Ah, you waited for this, right? Being a lot of alcohol deep, now's the time for an aptly-titled Primitivo, a nice red wine that will go down much better than what you're about to read.

This block is composed of some absolute clowns and dangerous fash. It is composed of the right-wing populists of the Lega around Matteo Salvini; the conservative liberal-conservative (comparatively) pro-business kleptocrat peeps creeps of Forza Italia around Silvio "Bunga Bunga" Berlusconi; the post-fascist Brothers of Italy / Fratelli d'Italia around Giorgia Meloni (plus the Noi Moderati minor party).

This creepy clown show has worked together on and off for a while. Lega was ofc in government with M5S in 2019, was very popular on anti-immigrant, anti-EU sentiment.... but lost all its mojo since, polling at around 15%. These protest voters went to Fratell d'Italia instead. Meloni's party stands in the long tradition of post-fascism in Italy; rarely was it as powerful and threatening though. She advocates returning to a presidential system (where she could be the strongwoman); peddles in conspiracy theories, homophobia and xenophobia; likes to keep a very small distance from neonazi groups. All in all, they are terrible and we can only hope that the post-fascism moniker remains fitting. Ugh. I need more primitivo.
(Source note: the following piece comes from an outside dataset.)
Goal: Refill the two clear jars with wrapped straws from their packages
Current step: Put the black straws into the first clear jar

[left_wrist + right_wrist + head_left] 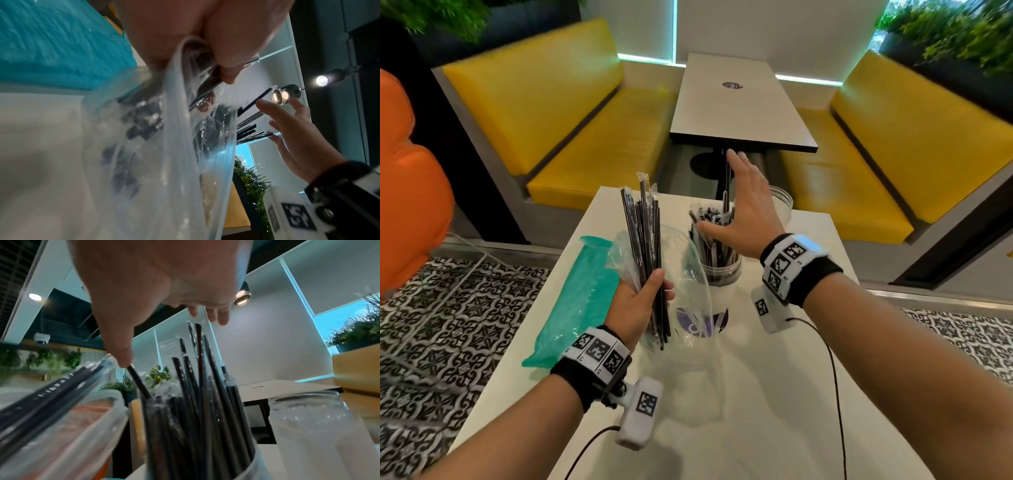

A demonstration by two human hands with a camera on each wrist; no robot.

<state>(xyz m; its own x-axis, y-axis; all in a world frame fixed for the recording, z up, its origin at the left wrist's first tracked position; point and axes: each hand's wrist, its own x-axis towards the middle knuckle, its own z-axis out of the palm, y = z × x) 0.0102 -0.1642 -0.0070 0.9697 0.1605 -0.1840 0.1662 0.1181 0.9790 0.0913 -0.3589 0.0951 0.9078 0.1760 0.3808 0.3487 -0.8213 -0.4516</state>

They all have complicated relations with the rest of the West, NATO and Russia. Lega and FdI may have been funded by Russia, although they deny it. Meloni emphasizes her support for NATO and sanctions against Russia, but Salvini is not so clear and would like to lift sanctions.

Oh, and if someone comes in and claims FdI is not fascist... go ahead and compare their logo with the old MSI, the Mussolini supporter party of the 80ies named after the late Nazi puppet state. Any Fiamma looking similar?

Who will win?

No easy way to put it - the polls project a comfortable right-wing majority. At the time of writing this, they are projected to gain about 250 of 400 seats in the Chamber of Deputites, and a majority of the same size in the senate. The strongest party with a fourth of the vote is projected to be Meloni's Fratelli d'Italia; followed by the Partito Democratico with 21%.
The big losers will likely be the Lega Nord - at one time projected to 40%, now polling at 12 - and the Cinque Stelle, who had 30% at the last election but now poll at 13%.

Given that the right-wing hates each other it isn't clear yet whether that will result in Giorgia Meloni as prime minister. The Italian right wing block has serious internal quarrels and, well, does strongly dislike and distrust each other. One also has to wonder whether Berlusconi, the old fox, will be content with letting Meloni rule, or whether he'll pull out some Ace that results in as much power as possible for him.

OK; this is copium. Unfortunately, all things point to a right-wing coalition with neofascist Meloni at the helm. Sad.

So.... drink an espresso, and stay tuned for the next years of Italian drama! With these numbers, a stable government is unlikely.

P.S.: Some fun facts:

  • Trump simps for Cinque Stelle wrong link I meant this one
  • Hillary Clinton said it would be cool if Meloni, a woman, became PM, causing a minor twitter shitstorm
  • The media talks of a rift between Salvini and Meloni, and they posted a creepy selfie
  • Salvini's Lega once had an agreement of Cooperation with a certain Russian ruling party. Definitely no need for concern there
  • This is the first ever September election, traditionally a Taboo month for elections cause every single politician spends all of August at a beach. Conte the populist robbed them of their beech holidays. Good job, I say!